Infective endocarditis: a case series
Main Article Content
Keywords
infective endocarditis, valve replacement, valve vegetation
Abstract
Introduction: Infective endocarditis (IE) remains a critical cardiovascular condition with significant mortality rates, ranging from 20% during hospitalization to 25-30% within six months post-infection. Valve abnormalities have been strongly associated with IE and worsen patient symptoms and prognostic. This study presents a case series of IE in Dr. Mohammad Hoesin Palembang Hospital.

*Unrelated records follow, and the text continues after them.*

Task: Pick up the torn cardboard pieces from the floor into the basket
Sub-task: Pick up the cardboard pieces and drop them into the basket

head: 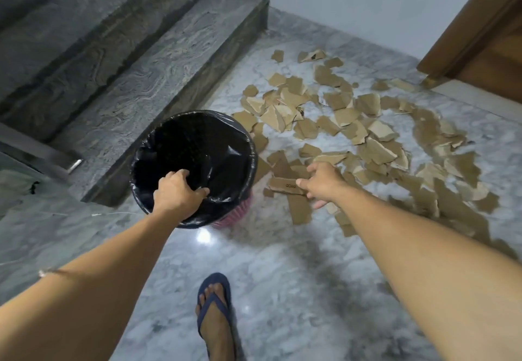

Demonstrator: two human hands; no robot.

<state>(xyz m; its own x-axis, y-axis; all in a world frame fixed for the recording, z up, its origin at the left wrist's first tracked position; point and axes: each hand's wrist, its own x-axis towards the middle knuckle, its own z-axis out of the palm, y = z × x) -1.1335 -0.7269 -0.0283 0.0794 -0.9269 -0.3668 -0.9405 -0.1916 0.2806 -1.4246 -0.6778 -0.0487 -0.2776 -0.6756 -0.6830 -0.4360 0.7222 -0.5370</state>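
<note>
Several torn brown cardboard pieces (358,123) lie scattered over the marble floor, from the middle to the right. A pink basket (195,126) lined with a black bag stands left of them, by the bottom stair. My left hand (176,191) grips the basket's near rim, fingers curled over the edge. My right hand (320,181) reaches over the nearest pieces, its fingers and thumb closing on a long cardboard strip (285,185) just right of the basket.
Grey stone stairs (135,50) rise at the left and back. A wooden door frame (480,35) stands at the far right beside a white wall. My foot in a blue sandal (214,312) stands on the floor below the basket.
</note>
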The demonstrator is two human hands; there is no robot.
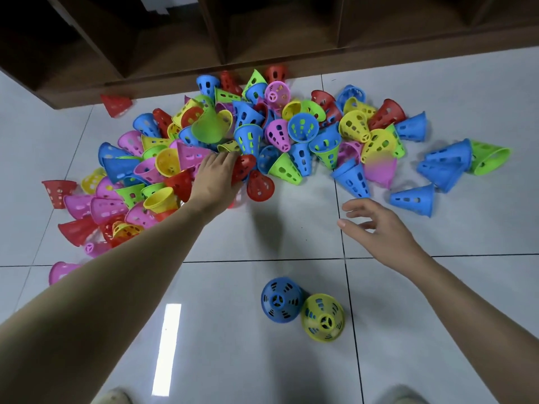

Case presentations: This case series reports on the management and outcomes of four pediatric patients treated for IE between January and May 2024 in RSUP Mohammad Hoesin Palembang. Each patient presents with moderate to severe mitral regurgitation and valve vegetation. Diagnoses were based on clinical symptoms and echocardiographic findings, adhering to the Duke criteria. The management involved systemic antibiotics and valve replacement surgery, with a focus on individualized treatment plans based on the severity of regurgitation and the presence of vegetation. Notably, all four patients survived and demonstrated substantial improvement in quality of life after surgical management.
Conclusions: Our findings emphasize the efficacy of a multidisciplinary approach combining antibiotic therapy with timely surgical intervention for successful treatment outcomes in IE. Early diagnosis and appropriate management, including valve replacement, when necessary, are crucial for improving patient survival and quality of life.